We investigated factors associated with Care Home (CH) discharge following stroke using routinely collected data in unselected patients and assessed the relevance of previous research findings to such patients seen in routine clinical practice.Design:
Retrospective analysis of data from the Sentinel Stroke National Audit Programme using univariate analysis and logistic regression.Setting:
A large acute and rehabilitation UK stroke unit with access to early supported discharge.Subjects:
All patients with stroke treated from 1 January 2014 to 1 January 2017.Main measures:
National Institutes of Health Stroke Scale (NIHSS) and modified Rankin Scale (mRS).Results:
Of 2584 patients (median age 78 years, interquartile range (IQR) 69–86; 50.6% male; 86.7% infarcts; median admission NIHSS 4, IQR 2–9), 401 (15.5%) died in hospital and 203 patients (7.9%) were permanently discharged to CH for the first time. Most had pre-discharge mRS scores of 4/5. Factors (odds ratios; 95% confidence intervals) associated with CH discharge included age (1.07; 1.05–1.10), incontinence (11.5; 7.13–19.25), dysphagia (2.13; 1.39–3.29), severe weakness (1.93; 1.28–2.92), pneumonia (1.68; 1.13–2.50), urinary tract infection (UTI) (1.70; 1.04–2.75) and depression (1.65; 1.00–2.72).
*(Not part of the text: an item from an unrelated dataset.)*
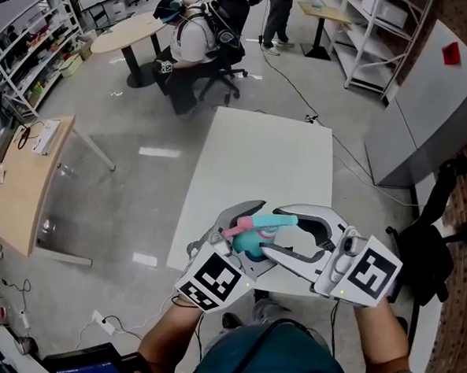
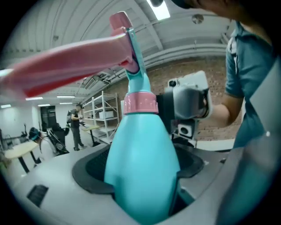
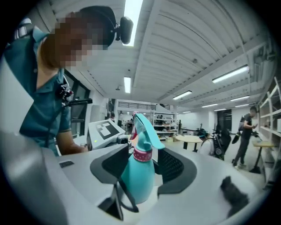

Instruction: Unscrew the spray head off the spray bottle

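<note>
Left claw (image 2: 141,173): you have it clamped on the spray bottle (image 1: 250,242). Both dark pads press into the teal belly, one on each side.
Right claw (image 3: 142,165): its jaws stand apart on either side of the bottle's neck. The pink collar (image 3: 142,154) sits between the pads with a gap on both sides, so you grip nothing with this one.
Spray bottle: you hold it up in the air between your two claws. In the head view it shows over the near edge of the white desk (image 1: 259,160), not resting on it.
Spray head (image 3: 147,132): it is teal and on the bottle, joined at the collar, and it sticks out past the pads of your right claw.
Pink trigger (image 2: 70,61): it reaches from the head across the upper left of the left gripper view, close to the lens and blurred.
Claws to each other: they face one another, tips nearly meeting around the bottle, and each one's marker cube points back at you.
Desk: its top is bare and its far edge points into the room.
Room beyond: a round wooden table (image 1: 129,29) and a black office chair (image 1: 221,71) stand past the far edge of the desk. A person (image 3: 246,132) stands by the shelves.
</note>
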Available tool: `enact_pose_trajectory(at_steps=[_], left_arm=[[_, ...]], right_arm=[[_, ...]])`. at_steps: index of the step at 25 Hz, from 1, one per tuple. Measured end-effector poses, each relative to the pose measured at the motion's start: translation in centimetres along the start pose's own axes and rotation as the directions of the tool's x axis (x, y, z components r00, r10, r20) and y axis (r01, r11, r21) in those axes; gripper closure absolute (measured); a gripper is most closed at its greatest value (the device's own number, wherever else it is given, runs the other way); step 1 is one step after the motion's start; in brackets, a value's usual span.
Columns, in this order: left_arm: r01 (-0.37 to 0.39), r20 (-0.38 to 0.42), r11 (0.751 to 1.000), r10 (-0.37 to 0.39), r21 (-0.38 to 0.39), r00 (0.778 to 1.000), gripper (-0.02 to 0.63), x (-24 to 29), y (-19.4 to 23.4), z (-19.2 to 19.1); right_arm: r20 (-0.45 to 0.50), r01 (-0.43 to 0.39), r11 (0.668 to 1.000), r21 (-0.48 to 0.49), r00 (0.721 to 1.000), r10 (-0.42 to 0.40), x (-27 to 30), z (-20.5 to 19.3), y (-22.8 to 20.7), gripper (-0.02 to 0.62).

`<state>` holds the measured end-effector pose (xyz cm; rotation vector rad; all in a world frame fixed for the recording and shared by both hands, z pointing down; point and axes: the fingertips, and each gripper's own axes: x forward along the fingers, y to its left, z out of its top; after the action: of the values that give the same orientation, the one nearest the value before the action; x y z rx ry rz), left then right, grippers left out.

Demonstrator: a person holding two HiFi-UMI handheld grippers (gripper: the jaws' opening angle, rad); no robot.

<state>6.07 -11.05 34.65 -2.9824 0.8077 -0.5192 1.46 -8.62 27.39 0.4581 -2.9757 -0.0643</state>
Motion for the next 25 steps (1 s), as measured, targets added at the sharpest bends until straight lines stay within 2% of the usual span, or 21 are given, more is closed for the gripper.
enact_pose_trajectory(at_steps=[3, 5, 6, 8, 10, 11, 13, 15, 17, 20, 21, 22, 23, 24, 25], left_arm=[[-0.085, -0.034, 0.994, 0.088, 0.063, 0.996, 0.202, 0.3, 0.8, -0.3], [-0.104, -0.041, 0.991, 0.108, 0.079, 0.993, 0.202, 0.4, 0.9, -0.4], [-0.097, -0.039, 0.992, 0.1, 0.082, 0.994, 0.202, 0.5, 0.8, -0.3], [-0.034, -0.015, 0.997, 0.036, 0.068, 0.999, 0.204, 0.3, -0.1, 0.0], [0.084, 0.027, 0.996, -0.084, 0.033, 0.996, 0.204, -0.1, -1.6, 0.5], [0.155, 0.049, 0.988, -0.155, 0.012, 0.987, 0.204, -0.4, -2.5, 0.8], [0.292, 0.081, 0.956, -0.29, -0.014, 0.954, 0.204, -1.0, -4.4, 1.4], [0.402, 0.091, 0.915, -0.4, -0.008, 0.912, 0.204, -1.7, -6.3, 1.8], [0.506, 0.087, 0.863, -0.504, 0.005, 0.859, 0.204, -2.5, -8.1, 2.1], [0.655, 0.084, 0.755, -0.654, 0.01, 0.752, 0.204, -3.5, -10.9, 2.3], [0.685, 0.092, 0.728, -0.683, 0.005, 0.725, 0.204, -3.7, -11.6, 2.4], [0.696, 0.108, 0.718, -0.692, -0.007, 0.714, 0.204, -3.6, -11.9, 2.7], [0.684, 0.13, 0.729, -0.676, -0.027, 0.725, 0.203, -3.3, -11.6, 2.9], [0.649, 0.155, 0.758, -0.636, -0.058, 0.756, 0.203, -2.8, -10.8, 3.1], [0.593, 0.176, 0.799, -0.573, -0.096, 0.801, 0.202, -2.1, -9.5, 3.2]], right_arm=[[-0.058, 0.117, 0.993, 0.006, 0.991, -0.117, 0.8, -0.6, -0.6, 0.403], [-0.068, 0.144, 0.989, 0.031, 0.988, -0.142, 0.8, -1.0, -0.7, 0.405], [-0.06, 0.139, 0.989, 0.05, 0.989, -0.136, 0.8, -1.0, -0.5, 0.435], [-0.039, 0.098, 0.991, 0.086, 0.995, -0.095, 0.5, -0.7, 0.1, 0.453], [-0.016, 0.021, 0.993, 0.115, 1.0, -0.019, 0.2, -0.1, 0.7, 0.456], [-0.01, -0.03, 0.992, 0.119, 0.999, 0.032, -0.1, 0.1, 1.1, 0.457], [-0.002, -0.152, 0.983, 0.102, 0.988, 0.153, -0.6, 0.5, 2.3, 0.457], [0.011, -0.282, 0.956, 0.083, 0.959, 0.282, -1.2, 1.2, 3.7, 0.457], [0.003, -0.404, 0.912, 0.066, 0.914, 0.405, -1.9, 1.8, 5.0, 0.457], [-0.048, -0.567, 0.822, 0.057, 0.821, 0.57, -3.1, 1.9, 6.9, 0.457], [-0.059, -0.603, 0.795, 0.066, 0.793, 0.607, -3.4, 1.8, 7.2, 0.457], [-0.059, -0.623, 0.778, 0.073, 0.776, 0.627, -3.7, 1.9, 7.3, 0.457], [-0.048, -0.622, 0.78, 0.071, 0.779, 0.626, -3.8, 2.0, 7.0, 0.457], [-0.025, -0.594, 0.802, 0.06, 0.802, 0.596, -3.7, 2.2, 6.1, 0.457], [0.001, -0.542, 0.839, 0.041, 0.84, 0.542, -3.5, 2.3, 5.0, 0.457]])
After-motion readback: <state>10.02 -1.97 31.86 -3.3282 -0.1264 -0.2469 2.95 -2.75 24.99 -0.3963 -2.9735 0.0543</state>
In a subgroup of all patients with a pre-discharge mRS of 4/5, age (1.04; 1.02–1.06), incontinence (4.87; 2.39–11.02), UTI (2.0; 1.09–3.71) and pneumonia (1.59; 1.02–2.50) were the only factors associated with CH discharge.Conclusion:
Potentially modifiable variables like incontinence, UTI and pneumonia were associated with CH discharge, particularly in the severely disabled.